【フォーカス】ダイハツ(下) 将来を占う大勝負 現地に根差した開発深掘り (3/4ページ)

2012.12.22 07:00

 07年に進出した中国では、知名度不足などから思うように販売が伸びず、10年に撤退。長引く円高で販売低迷が続く欧州事業にも見切りを付け、来年1月で新車販売を終える。

 新興国の市場開拓で、中東やアフリカには日本から完成車を輸出しているが、現在、海外販売の9割は生産拠点を構えるインドネシアとマレーシアの2カ国で占める。

 インドネシアへの進出は1968年。92年から現地企業との合弁会社で完成車を生産し、トヨタにもOEM(相手先ブランドによる生産)供給している。昨年の新車販売シェアは首位トヨタが35%、2位のダイハツは、日本の実績(13%)を上回る15%で、現地でのトヨタグループの存在感は群を抜いている。

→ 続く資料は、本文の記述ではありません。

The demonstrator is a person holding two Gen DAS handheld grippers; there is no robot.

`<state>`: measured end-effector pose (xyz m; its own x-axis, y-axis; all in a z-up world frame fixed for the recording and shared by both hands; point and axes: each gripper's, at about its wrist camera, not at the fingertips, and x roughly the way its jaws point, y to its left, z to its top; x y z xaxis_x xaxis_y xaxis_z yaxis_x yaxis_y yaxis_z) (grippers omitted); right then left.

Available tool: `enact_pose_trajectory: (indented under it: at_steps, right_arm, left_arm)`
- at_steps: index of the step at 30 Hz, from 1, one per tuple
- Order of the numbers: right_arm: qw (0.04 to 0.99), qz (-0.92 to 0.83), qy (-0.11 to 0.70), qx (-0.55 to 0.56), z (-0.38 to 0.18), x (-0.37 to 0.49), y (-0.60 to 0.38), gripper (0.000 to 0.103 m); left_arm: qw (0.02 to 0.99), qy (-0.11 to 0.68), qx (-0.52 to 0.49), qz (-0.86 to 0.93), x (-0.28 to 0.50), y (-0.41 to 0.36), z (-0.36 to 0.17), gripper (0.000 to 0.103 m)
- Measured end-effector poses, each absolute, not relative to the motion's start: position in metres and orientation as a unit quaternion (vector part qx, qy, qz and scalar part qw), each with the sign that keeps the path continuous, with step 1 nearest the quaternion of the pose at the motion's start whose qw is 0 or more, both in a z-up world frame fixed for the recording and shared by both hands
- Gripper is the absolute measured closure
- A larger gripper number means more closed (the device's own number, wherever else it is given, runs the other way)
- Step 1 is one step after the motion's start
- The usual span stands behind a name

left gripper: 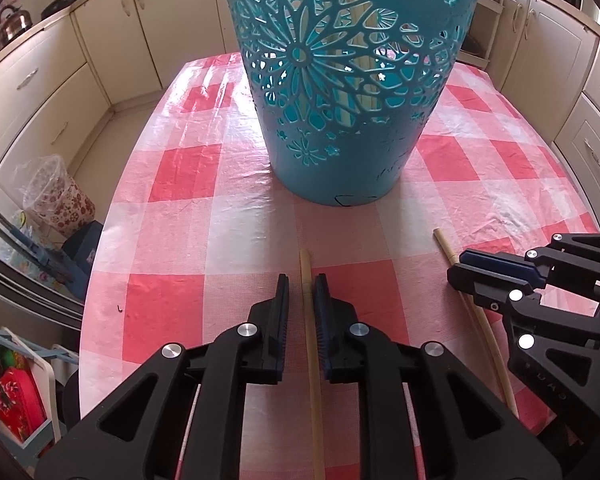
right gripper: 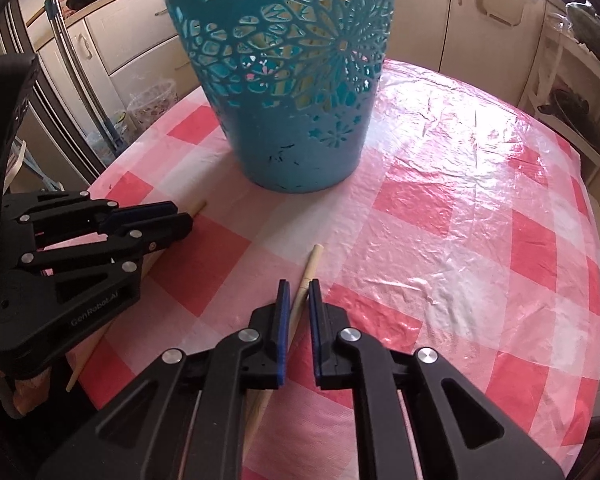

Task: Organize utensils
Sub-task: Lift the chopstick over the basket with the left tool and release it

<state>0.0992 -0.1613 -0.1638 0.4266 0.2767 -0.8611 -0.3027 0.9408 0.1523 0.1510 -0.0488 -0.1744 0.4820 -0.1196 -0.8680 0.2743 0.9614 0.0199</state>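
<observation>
My left gripper (left gripper: pixel 303 280) is pinched narrow around one chopstick (left gripper: pixel 306 276) lying on the checked table (left gripper: pixel 188 240). My right gripper (right gripper: pixel 299 285) clamps a second chopstick (right gripper: pixel 311 266). The teal basket (left gripper: pixel 340 100) stands at twelve o'clock, more sticks showing inside it.

Glossy plastic tablecloth (left gripper: pixel 180 216), seemingly bamboo chopsticks (left gripper: pixel 309 312)
</observation>
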Motion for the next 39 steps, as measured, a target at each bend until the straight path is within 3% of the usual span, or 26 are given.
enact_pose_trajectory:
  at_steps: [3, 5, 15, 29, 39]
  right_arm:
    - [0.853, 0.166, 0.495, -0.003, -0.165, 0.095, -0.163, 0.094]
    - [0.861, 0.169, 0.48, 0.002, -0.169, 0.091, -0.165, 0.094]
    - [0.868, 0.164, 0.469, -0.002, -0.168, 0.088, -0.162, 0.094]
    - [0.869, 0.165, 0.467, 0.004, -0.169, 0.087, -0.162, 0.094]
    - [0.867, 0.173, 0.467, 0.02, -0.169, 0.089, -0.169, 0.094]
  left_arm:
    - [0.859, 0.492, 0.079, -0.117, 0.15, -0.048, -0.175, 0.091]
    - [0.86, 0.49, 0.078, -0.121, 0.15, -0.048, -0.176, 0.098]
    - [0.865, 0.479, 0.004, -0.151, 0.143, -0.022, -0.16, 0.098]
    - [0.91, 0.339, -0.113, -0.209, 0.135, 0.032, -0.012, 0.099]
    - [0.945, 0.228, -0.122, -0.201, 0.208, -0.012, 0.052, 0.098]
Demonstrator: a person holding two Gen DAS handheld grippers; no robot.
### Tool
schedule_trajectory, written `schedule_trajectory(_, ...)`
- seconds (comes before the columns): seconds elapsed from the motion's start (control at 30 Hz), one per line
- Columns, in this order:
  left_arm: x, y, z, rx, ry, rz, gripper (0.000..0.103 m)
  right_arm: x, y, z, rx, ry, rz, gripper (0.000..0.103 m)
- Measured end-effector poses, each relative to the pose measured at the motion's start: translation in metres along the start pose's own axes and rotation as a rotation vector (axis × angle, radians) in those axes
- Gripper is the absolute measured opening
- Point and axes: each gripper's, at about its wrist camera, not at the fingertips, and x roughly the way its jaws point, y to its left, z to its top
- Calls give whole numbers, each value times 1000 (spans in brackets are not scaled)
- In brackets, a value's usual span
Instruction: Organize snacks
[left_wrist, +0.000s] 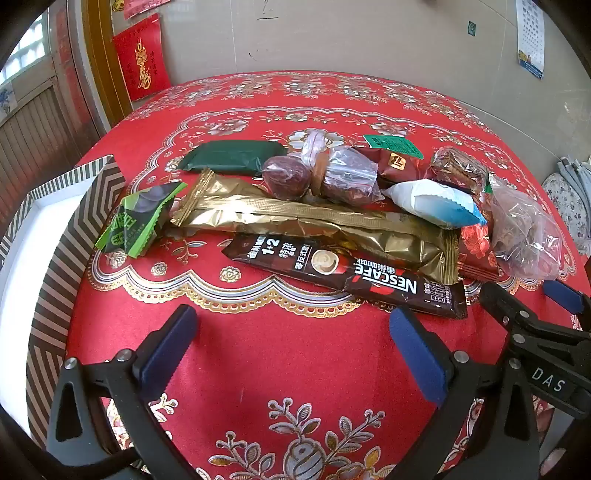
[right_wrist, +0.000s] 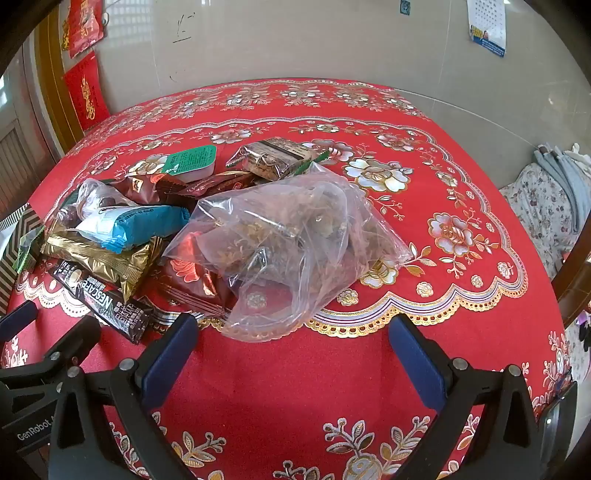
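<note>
A heap of snacks lies on the red tablecloth (left_wrist: 280, 354). In the left wrist view I see a brown Nescafe stick (left_wrist: 347, 277), a long gold packet (left_wrist: 310, 225), a small green packet (left_wrist: 136, 225), a dark green bar (left_wrist: 232, 157), bagged dates (left_wrist: 325, 175) and a white and blue packet (left_wrist: 432, 201). In the right wrist view a clear plastic bag (right_wrist: 291, 243) lies nearest, just beyond my fingers. My left gripper (left_wrist: 291, 332) is open and empty, short of the Nescafe stick. My right gripper (right_wrist: 291, 339) is open and empty; it also shows in the left wrist view (left_wrist: 532, 299).
A striped box (left_wrist: 70, 266) with a white inside stands at the table's left edge. A green-lidded cup (right_wrist: 192, 162) and a brown wrapped block (right_wrist: 273, 155) lie at the back of the heap. A wall is behind the table. A floral cushion (right_wrist: 543, 210) is to the right.
</note>
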Motion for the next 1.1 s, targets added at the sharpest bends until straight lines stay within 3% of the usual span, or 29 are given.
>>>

 もっとも競合他社の追い上げも激しい。ホンダは既存工場の増強と新工場の建設を進め、14年に生産能力を3倍増の20万台に引き上げる。新興国攻略で専用ブランド「ダットサン」を復活させる日産自動車も、15年までに330億円を投じ、工場や販売店網を強化する。韓国・現代自動車やインドのタタ・モーターズなども、虎視眈々(たんたん)とシェア拡大を狙う。